Внезапно Шиндлер умолк. Он посмотрел в сторону двери и, понизив голос, проговорил:
— Он как раз возвращается. К сожалению, он для меня сейчас также недоступен, как солнце.
Вступление Бетховена в толпу музыкантов напоминало триумф победителя. Его сопровождали самые прославленные музыканты Вены. Что ни имя, то знаменитость.
Справа шел Сальери со своей горькой усмешкой на тонких губах, слева пианист-виртуоз Гуммель, искусство которого Бетховен высоко ценил. За ними подвигался прозванный Бетховеном лордом Фальстафом толстяк Шупанциг рядом с композитором Мейербером и скрипачом Вейгелем. Каждый из них играл свою роль при исполнении гигантского сочинения. Все почтительно смолкли при их приближении и поворачивались к Бетховену с его развевающейся гривой волос и горящими глазами, одетому в элегантный черный фрак.
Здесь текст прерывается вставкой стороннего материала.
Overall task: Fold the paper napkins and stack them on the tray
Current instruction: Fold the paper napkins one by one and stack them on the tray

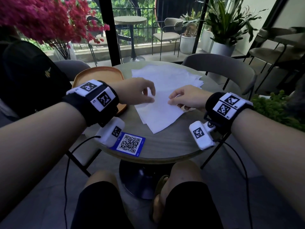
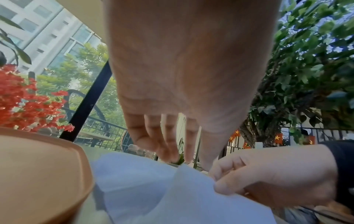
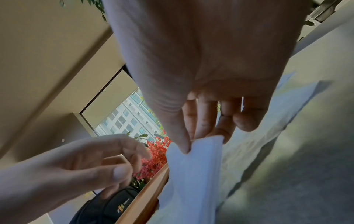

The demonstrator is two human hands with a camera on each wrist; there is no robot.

Он узнавал знакомых и улыбался музыкантам, стоявшим здесь со своими инструментами. Неожиданно его взгляд задержался на лице Оливы. Внимательно в него вгляделся, будто вспоминая что-то. Потом покинул окружавших его друзей и быстро направился к нему:
— Мой друг, не можете ли мне помочь? Рекомендуйте мне кого-нибудь, кто мог бы завтра отнести письмо эрцгерцогу Рудольфу. Но обязательно благовоспитанного. В императорском дворце надо кланяться беспрестанно. А уж какую-нибудь бестактность я и сам сделаю.
Олива чувствовал, что Шиндлер за его спиной быстро повернулся. Он шутливо подмигнул ему и сказал:
— Маэстро, я с удовольствием сам сделал бы это для вас, но весь день должен находиться в банке. Однако, совершенно случайно, такой гонец, что называется, тут как тут. Это мой друг Шиндлер — студент университета и музыкант.
Шиндлер как раз в это время вышел вперед и поклонился до смешного низко. Сердце его билось где-то в горле.
— Я очень рад, маэстро…
Бетховен пытливо взглянул на него:
— Я вас откуда-то знаю.
Шиндлер был наверху блаженства:
— Маэстро, значит, вы не забыли меня? Я приносил вам как-то письмо от господина Шупанцига.
Бетховен явно не понял его, но кивнул.
— Так сможете ли…
— Я приду с радостью!
— Так, пожалуйста, в три часа пополудни.
— В три часа, маэстро. — И студент, раскрасневшийся от волнения, опять поклонился в высшей степени учтиво.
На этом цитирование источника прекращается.